The author of the second report has also written a response to the Stern report which highlights just how horribly biased this hack job of a report is.
The Stern review's cornerstone argument for immediate and strong action now is based on the suggestion that doing nothing about climate change costs 20% of GDP now, and doing something only costs 1%. However, this argument hinges on three very problematic assumptions.Essentially, the real figure is that global warming may cost us 3% of GDP in 2100, and nothing now. Even these figures ignore the possible benefits from global warming (some places will have better crop seasons etc).
First, it assumes that if we act, we will not still have to pay. But this is not so--Mr. Stern actually tells us that his solution is "already associated with significant risks." Second, it requires the cost of action to be as cheap as he tells us--and on this front his numbers are at best overly optimistic. Third, and most importantly, it requires the cost of doing nothing to be a realistic assumption: But the 20% of GDP figure is inflated by an unrealistically pessimistic vision of the 22nd century, and by an extreme and unrealistically low discount rate. According to the background numbers in Mr. Stern's own report, climate change will cost us 0% now and 3% of GDP in 2100, a much more informative number than the 20% now and forever.
In other words: Given reasonable inputs, most cost-benefit models show that dramatic and early carbon reductions cost more than the good they do. Mr. Stern's attempt to challenge that understanding is based on a chain of unlikely assumptions.

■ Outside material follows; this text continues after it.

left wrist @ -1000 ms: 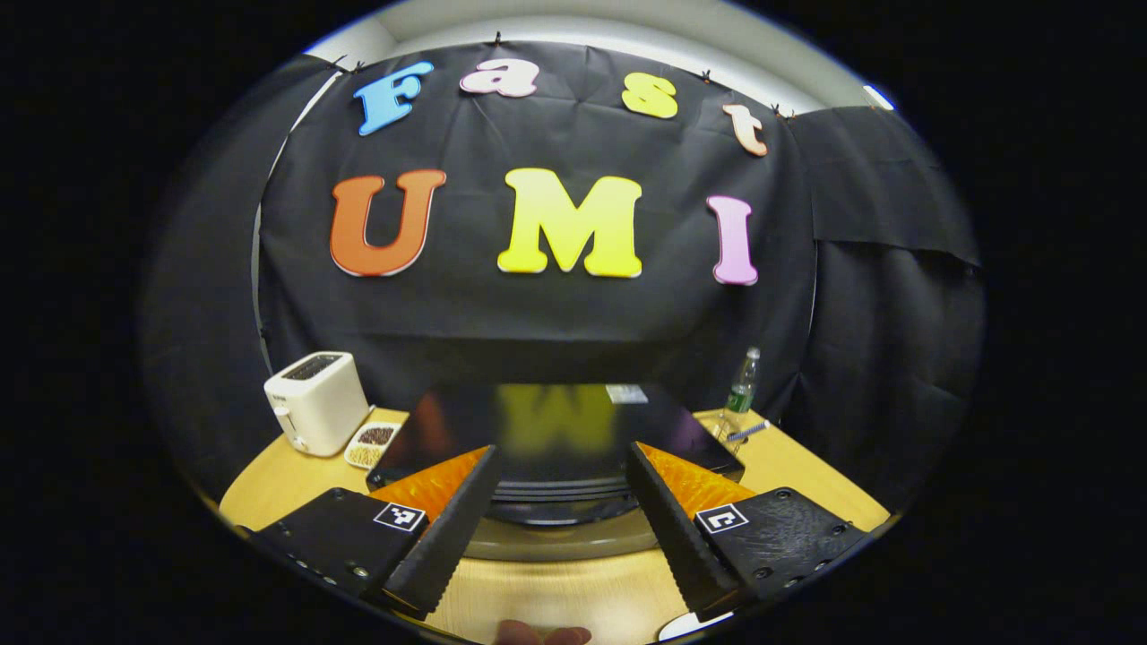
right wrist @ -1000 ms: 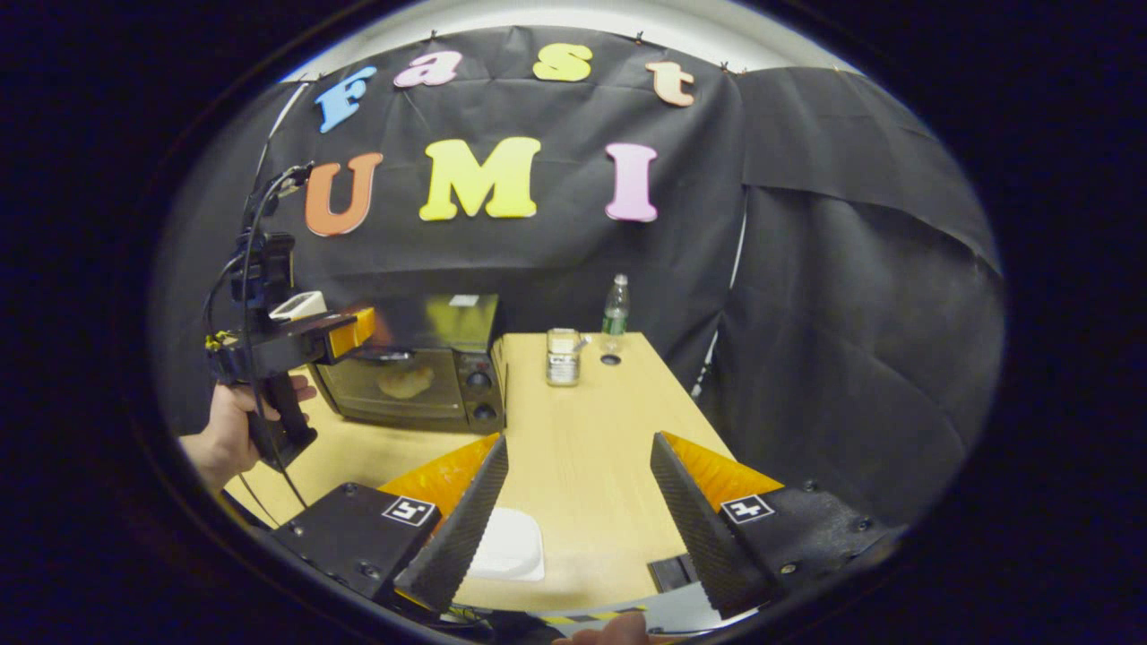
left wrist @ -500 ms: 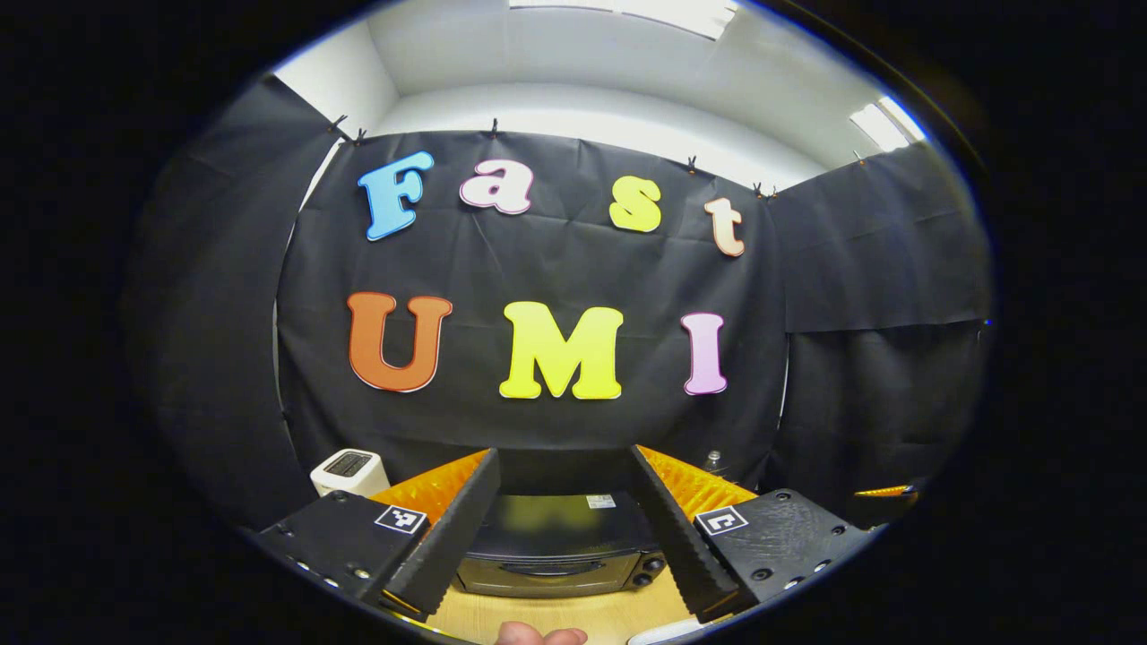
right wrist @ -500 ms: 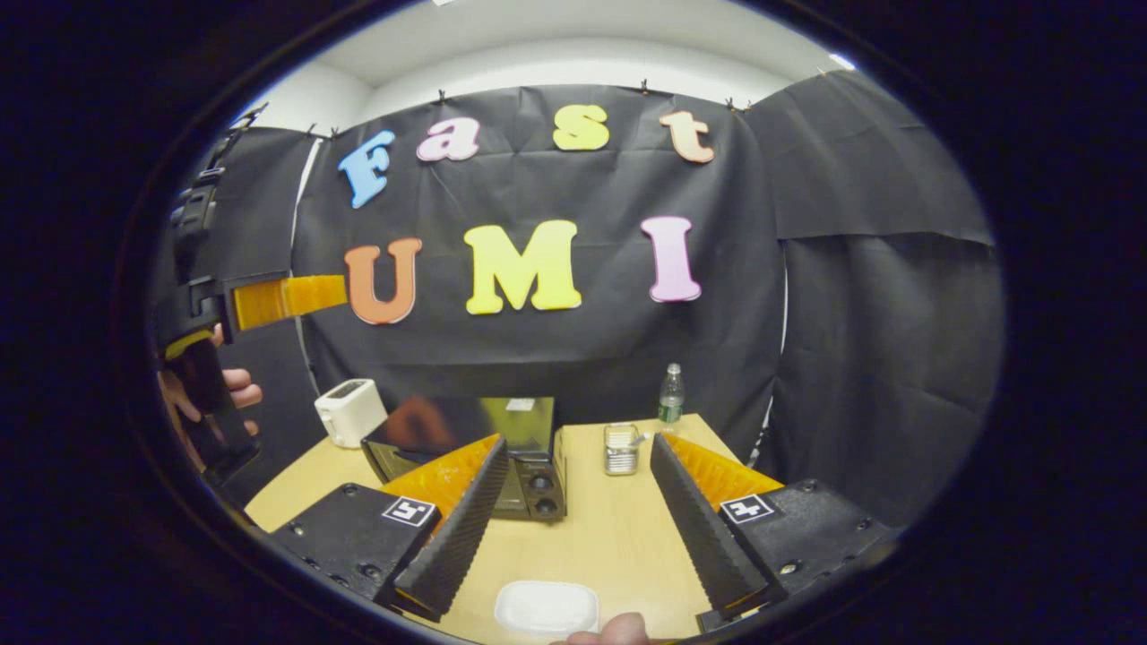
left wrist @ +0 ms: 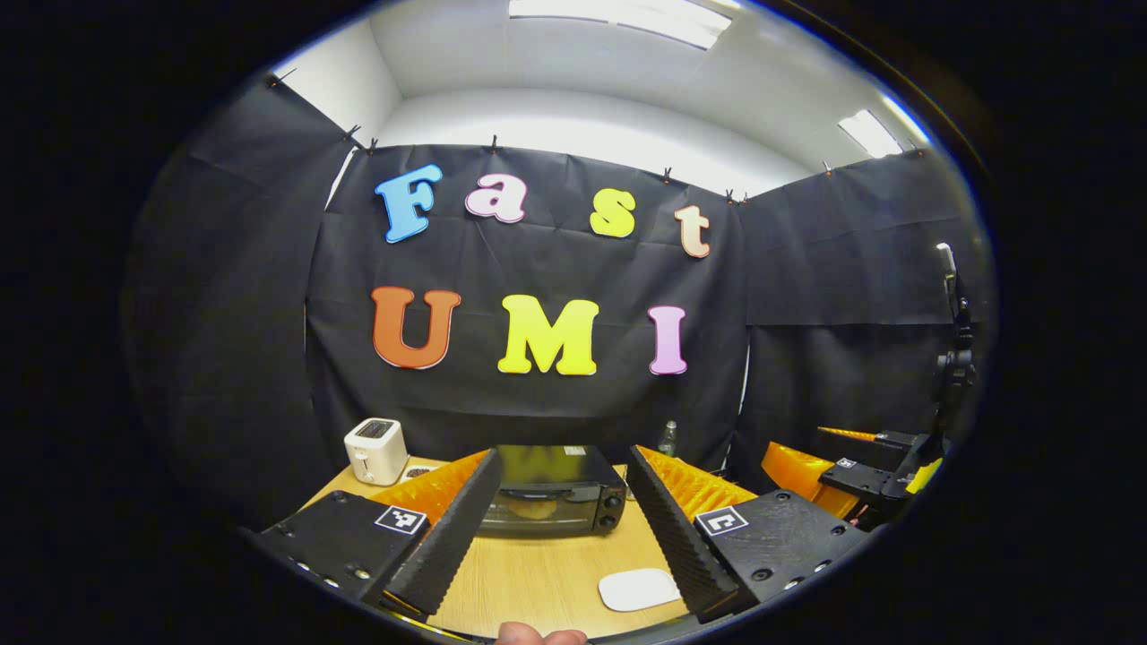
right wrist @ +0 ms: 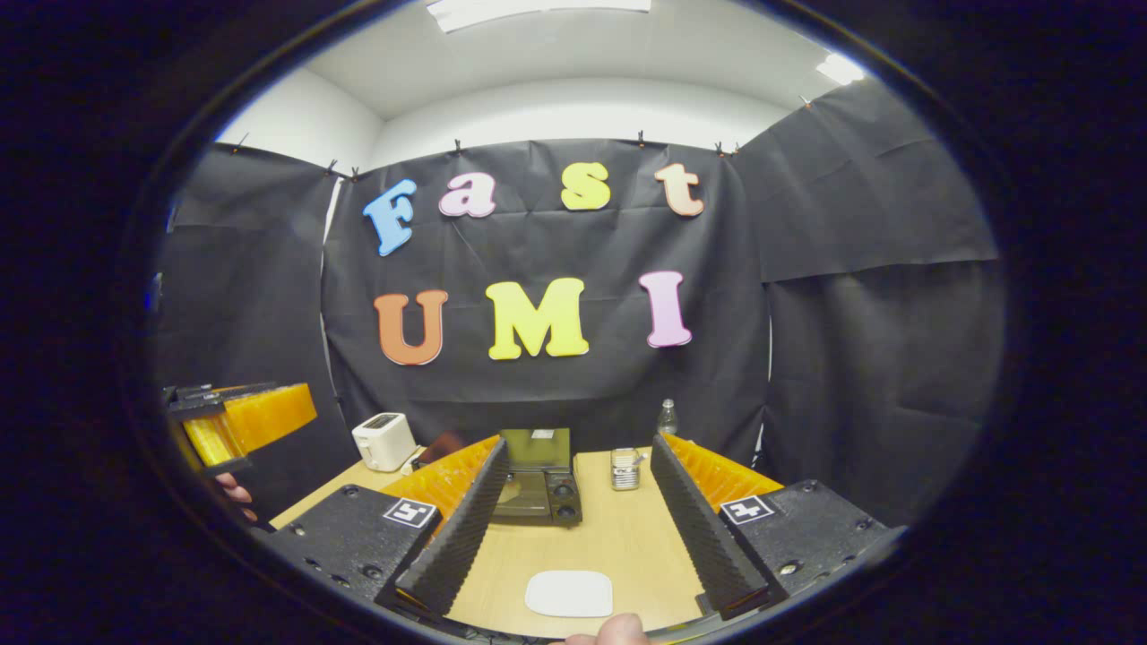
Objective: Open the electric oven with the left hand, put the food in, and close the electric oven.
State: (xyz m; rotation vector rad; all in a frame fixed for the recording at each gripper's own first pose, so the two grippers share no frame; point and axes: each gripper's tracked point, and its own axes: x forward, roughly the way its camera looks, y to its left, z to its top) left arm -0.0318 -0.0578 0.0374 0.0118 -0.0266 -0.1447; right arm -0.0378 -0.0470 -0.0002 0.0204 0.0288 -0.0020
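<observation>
Black electric oven [left wrist: 548, 493] seen shut, far on wooden desk [left wrist: 547, 573]; food inside. Left gripper [left wrist: 548, 528] and right gripper [right wrist: 582, 528] held spread, nothing pinched.

At twelve o'clock from you, a black oven [left wrist: 551, 493] on a light wood-grain table [left wrist: 547, 573]; white toaster [left wrist: 376, 451] at ten; white plate [right wrist: 569, 593].

The right claw [right wrist: 573, 524] hangs above the table [right wrist: 618, 546] with its fingers spread wide and nothing between them. At 6 o'clock a white plate [right wrist: 569, 593] lies empty on the wood. Toward 12 o'clock stands the electric oven [right wrist: 536, 488], door closed, a toaster [right wrist: 383, 441] at its 9 o'clock, a jar [right wrist: 625, 468] at its 3 o'clock. The left claw [right wrist: 242, 421] shows at 9 o'clock.
</observation>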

Moreover, there is a fourth major problem in Mr. Stern's argument that has received very little attention. It seems naive to believe that the world's 192 nations can flawlessly implement Mr. Stern's multitrillion-dollar, century-long policy proposal. Will nobody try to avoid its obligations? Why would China and India even participate? And even if China got on board, would it be able to implement the policies? In 2002, China decided to cut sulfur dioxide (SO2) emissions by 10%--they are now 27% higher despite SO2 being nationally a much bigger health and environmental problem than climate change.
Far too many on the loony left are willing to twist things to suit their agenda.